About this blog
Historical novelists and screenwriters are a masochistic breed. We watch in dismay as our books are shunted off to the fantasy and science-fiction shelves. We endure the rebuffs of agents and editors who consider ours a difficult genre to market. We suffer through meetings with Hollywood producers who want the Battle of Stirling Bridge staged like Custer’s Last Stand—and while you’re at it, get rid of the bridge.

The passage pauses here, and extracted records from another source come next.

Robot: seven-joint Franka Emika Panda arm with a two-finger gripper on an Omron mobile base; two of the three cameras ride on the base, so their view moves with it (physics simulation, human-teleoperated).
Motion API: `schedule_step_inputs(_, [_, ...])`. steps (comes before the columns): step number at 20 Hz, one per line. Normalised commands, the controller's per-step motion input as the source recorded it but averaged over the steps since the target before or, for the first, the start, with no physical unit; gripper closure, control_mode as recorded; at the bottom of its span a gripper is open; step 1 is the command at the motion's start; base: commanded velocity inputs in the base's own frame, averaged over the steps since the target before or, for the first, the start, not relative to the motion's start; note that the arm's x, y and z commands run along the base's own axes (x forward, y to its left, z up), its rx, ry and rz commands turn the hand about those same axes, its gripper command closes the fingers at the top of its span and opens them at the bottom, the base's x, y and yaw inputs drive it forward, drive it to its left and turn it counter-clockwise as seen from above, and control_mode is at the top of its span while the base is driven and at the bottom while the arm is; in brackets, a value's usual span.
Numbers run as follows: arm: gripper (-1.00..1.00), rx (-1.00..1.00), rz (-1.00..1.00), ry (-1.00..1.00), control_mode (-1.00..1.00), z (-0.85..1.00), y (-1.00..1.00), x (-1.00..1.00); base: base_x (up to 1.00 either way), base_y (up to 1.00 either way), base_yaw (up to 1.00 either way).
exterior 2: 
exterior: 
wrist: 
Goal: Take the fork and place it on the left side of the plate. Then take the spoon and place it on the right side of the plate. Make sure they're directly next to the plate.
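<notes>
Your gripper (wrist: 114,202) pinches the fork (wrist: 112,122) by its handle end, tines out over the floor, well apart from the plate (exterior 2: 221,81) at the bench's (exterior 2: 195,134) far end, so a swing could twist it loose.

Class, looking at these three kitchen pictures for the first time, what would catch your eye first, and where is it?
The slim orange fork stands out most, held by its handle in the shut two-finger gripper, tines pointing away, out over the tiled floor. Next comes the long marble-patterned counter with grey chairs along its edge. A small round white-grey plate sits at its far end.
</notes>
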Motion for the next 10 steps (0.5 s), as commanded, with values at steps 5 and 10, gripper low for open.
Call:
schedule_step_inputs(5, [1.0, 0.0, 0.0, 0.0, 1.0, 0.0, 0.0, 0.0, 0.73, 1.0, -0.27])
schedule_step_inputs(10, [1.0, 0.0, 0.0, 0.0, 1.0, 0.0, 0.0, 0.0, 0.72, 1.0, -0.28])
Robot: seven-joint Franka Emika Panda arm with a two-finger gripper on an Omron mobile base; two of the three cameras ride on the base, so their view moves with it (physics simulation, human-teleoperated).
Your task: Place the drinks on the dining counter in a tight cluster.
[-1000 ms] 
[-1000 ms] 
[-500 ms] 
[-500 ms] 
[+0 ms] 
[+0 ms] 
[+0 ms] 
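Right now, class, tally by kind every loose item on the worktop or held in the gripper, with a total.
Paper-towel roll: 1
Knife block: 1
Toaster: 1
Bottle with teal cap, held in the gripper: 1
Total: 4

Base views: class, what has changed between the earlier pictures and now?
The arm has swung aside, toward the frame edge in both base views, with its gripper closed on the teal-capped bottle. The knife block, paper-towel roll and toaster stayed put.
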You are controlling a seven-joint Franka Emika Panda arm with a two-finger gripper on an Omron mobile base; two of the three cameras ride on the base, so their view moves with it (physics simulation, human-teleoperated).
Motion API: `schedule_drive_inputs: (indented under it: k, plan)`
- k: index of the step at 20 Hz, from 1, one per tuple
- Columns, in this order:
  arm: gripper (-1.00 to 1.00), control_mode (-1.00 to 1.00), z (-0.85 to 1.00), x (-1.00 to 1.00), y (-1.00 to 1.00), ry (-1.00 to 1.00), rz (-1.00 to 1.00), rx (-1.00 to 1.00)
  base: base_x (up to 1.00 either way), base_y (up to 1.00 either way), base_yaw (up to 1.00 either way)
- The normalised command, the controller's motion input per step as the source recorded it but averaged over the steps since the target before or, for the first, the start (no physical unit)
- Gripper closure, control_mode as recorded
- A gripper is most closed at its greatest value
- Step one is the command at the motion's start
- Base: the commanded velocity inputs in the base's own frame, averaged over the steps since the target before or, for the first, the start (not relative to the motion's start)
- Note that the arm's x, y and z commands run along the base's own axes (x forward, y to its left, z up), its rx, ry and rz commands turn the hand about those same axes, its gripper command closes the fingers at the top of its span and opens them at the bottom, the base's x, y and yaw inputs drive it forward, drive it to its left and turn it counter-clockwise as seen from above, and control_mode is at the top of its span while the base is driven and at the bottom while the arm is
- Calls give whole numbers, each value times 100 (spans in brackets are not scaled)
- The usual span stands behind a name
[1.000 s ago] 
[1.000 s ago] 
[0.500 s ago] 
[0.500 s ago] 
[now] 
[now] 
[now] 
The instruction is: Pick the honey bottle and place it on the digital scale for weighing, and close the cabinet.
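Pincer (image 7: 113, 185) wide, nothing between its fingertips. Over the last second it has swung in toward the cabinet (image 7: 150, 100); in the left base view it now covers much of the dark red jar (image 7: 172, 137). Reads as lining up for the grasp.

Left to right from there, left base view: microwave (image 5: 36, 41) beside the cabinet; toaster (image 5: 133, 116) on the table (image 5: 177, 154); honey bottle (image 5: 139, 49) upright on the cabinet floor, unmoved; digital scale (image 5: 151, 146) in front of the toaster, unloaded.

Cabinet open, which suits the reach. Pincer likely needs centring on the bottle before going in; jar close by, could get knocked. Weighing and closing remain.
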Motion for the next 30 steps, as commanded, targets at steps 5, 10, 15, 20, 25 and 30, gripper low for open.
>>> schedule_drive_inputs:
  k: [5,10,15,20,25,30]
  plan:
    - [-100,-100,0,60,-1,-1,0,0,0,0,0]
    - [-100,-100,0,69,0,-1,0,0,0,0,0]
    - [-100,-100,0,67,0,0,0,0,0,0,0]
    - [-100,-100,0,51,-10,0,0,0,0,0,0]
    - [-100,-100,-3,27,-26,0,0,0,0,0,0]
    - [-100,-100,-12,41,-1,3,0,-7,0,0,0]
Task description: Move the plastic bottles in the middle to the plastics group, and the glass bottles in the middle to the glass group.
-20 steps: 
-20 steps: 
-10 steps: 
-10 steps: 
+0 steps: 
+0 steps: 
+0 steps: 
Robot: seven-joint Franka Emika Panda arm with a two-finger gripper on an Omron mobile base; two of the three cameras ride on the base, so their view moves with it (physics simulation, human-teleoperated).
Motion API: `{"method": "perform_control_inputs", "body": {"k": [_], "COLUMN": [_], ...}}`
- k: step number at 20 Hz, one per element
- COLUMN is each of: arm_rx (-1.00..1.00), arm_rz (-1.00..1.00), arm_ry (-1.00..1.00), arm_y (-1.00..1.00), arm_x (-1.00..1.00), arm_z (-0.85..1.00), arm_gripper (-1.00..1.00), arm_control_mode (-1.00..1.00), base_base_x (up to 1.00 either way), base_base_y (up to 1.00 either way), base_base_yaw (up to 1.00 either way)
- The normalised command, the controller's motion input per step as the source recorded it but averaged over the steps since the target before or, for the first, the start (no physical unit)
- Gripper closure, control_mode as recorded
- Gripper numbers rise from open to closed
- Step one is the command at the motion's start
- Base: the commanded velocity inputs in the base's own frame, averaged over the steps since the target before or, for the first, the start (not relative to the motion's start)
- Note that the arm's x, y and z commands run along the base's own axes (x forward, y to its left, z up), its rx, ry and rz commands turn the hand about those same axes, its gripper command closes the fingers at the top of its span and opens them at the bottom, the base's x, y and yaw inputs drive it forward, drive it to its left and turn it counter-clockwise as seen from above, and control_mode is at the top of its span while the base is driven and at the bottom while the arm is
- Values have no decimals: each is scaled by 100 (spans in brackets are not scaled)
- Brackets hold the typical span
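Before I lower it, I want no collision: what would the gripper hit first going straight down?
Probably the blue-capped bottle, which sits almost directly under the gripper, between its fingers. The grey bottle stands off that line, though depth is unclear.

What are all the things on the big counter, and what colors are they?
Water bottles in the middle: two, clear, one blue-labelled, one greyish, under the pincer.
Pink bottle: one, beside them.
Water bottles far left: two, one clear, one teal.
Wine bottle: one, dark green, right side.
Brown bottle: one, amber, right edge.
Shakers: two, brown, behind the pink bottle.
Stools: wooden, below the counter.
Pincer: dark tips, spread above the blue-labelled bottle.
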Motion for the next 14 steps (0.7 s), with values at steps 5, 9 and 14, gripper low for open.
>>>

We toil away in an era when Generation X thinks Malcolm X must be a saucy spoof of the television show about a family’s middle-born child.
And yet, despite Gore Vidal’s lament that his embrace of the historical novel shadowed his literary reputation, we persist.
Why? Many of us were seduced early in life by a hoary tale of battle or a whisper from some ancient ruins. After undergoing such Eleusinian initiation into the Akashic records, how could we not assay the world by looking over our shoulders? Like Persephone, we were kidnapped and taken to another world. In recompense, we are seasonally permitted to surface from our lairs and describe for fellow mortals what the nether realms of the past were truly like.
The archons of History took dominion of my soul at age ten, when a great uncle took me to the Civil War battlefield at Perryville, Kentucky. Across those rolling bluegrass hills, hardly changed since 1862, his father, a captain in the Army of the Tennessee, had fought aside the decorated father of Douglas MacArthur. A few miles away, I traced the harried footsteps of Daniel Boone and George Rogers Clark to the reconstructed stockade in Harrodsburg, the oldest town west of the Allegheny Mountains. Mossy stones there mark the graves of the first Kentuckians killed in Shawnee raids. Spirits still haunt that dark and bloody ground. They invaded my boyhood dreams.
All as a preamble: I launched this weblog to serve as a castle perilous where fellow time travelers, blurry-eyed from their manuscripts and pining for good company, can stop in to trade ideas and hone their black arts of conjuring the past. Readers and history buffs are also welcome to participate. I’ll offer my humble musings on the craft and post notices of events, reviews, and other news that inform the subject. Any leads or suggestions on how to improve the conversation will be appreciated. In the process, I hope to contribute a little and learn a lot.
GLEN CRANEY


Aloha kaua e Glen;
I happened on your site looking for organizations for historical novelists. Good posts, but no comments, so I decided to say Aloha.
The Love Remains is my first book, and I am now finished with research on another, but taking time to synthecize my characters before writing. The process forces me to live most of my day in prehistoric Hawaii, a kind of “method” experience, not necessarily planned, but more a function of prehistory information load; in trying to remember all I have researched, there are few neurons left to consider modern life around me. I don’t much care to, either. A simple trip to the grocery leaves me giggling, struck with wonder at the array of food offerings and technology, as if I were experiencing it for the first time. Do you ever get so deep into your storyworld that returning to “now” creates time shock?